==== DATA ====
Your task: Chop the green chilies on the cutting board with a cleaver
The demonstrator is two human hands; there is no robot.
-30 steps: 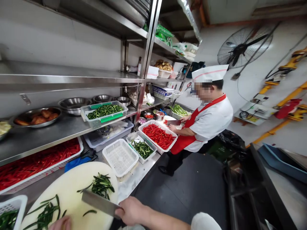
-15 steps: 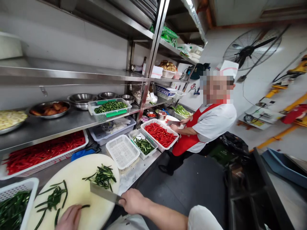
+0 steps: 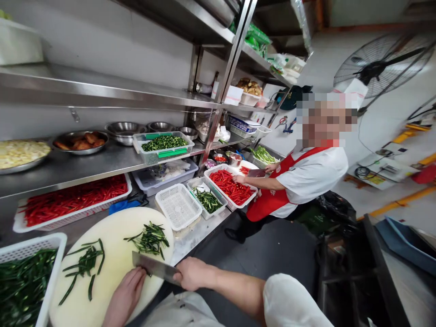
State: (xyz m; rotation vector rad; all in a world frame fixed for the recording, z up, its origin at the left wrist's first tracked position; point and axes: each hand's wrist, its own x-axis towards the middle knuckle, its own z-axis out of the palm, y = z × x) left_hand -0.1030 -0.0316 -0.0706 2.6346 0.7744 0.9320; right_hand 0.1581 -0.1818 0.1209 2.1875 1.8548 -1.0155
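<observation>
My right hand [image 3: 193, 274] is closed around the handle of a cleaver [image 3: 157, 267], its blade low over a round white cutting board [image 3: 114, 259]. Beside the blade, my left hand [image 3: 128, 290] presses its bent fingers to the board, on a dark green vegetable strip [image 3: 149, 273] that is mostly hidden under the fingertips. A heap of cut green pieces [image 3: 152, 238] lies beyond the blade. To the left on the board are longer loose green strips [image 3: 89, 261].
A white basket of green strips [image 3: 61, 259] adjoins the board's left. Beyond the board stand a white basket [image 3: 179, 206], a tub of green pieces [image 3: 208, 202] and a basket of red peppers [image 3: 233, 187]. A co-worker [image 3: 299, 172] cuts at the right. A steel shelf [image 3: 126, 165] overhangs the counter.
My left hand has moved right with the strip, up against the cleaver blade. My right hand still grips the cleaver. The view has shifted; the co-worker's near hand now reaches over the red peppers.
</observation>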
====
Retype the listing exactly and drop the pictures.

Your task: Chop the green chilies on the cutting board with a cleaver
The demonstrator is two human hands; there is no robot.
-30 steps: 
-15 steps: 
+0 steps: 
State: (xyz m; rotation vector rad; all in a world frame fixed for the recording, z up, its origin at the left wrist's first tracked position; point and axes: each hand's wrist, its own x-axis towards the middle knuckle, its own z-axis out of the palm, y = z × x) left_hand -0.1030 -0.0316 -0.0706 2.6346 0.7744 0.9320; right_hand 0.1581 -0.1818 0.1209 2.1875 1.8548 -1.0155
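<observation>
My right hand [image 3: 193, 274] is closed around the handle of a cleaver [image 3: 157, 267], its blade low over a round white cutting board [image 3: 114, 259]. Beside the blade, my left hand [image 3: 128, 290] presses its bent fingers to the board, on a dark green vegetable strip [image 3: 149, 273] that is mostly hidden under the fingertips. A heap of cut green pieces [image 3: 152, 238] lies beyond the blade. To the left on the board are longer loose green strips [image 3: 89, 261].
A white basket of green strips [image 3: 61, 259] adjoins the board's left. Beyond the board stand a white basket [image 3: 179, 206], a tub of green pieces [image 3: 208, 202] and a basket of red peppers [image 3: 233, 187]. A co-worker [image 3: 299, 172] cuts at the right. A steel shelf [image 3: 126, 165] overhangs the counter.
My left hand has moved right with the strip, up against the cleaver blade. My right hand still grips the cleaver. The view has shifted; the co-worker's near hand now reaches over the red peppers.
</observation>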

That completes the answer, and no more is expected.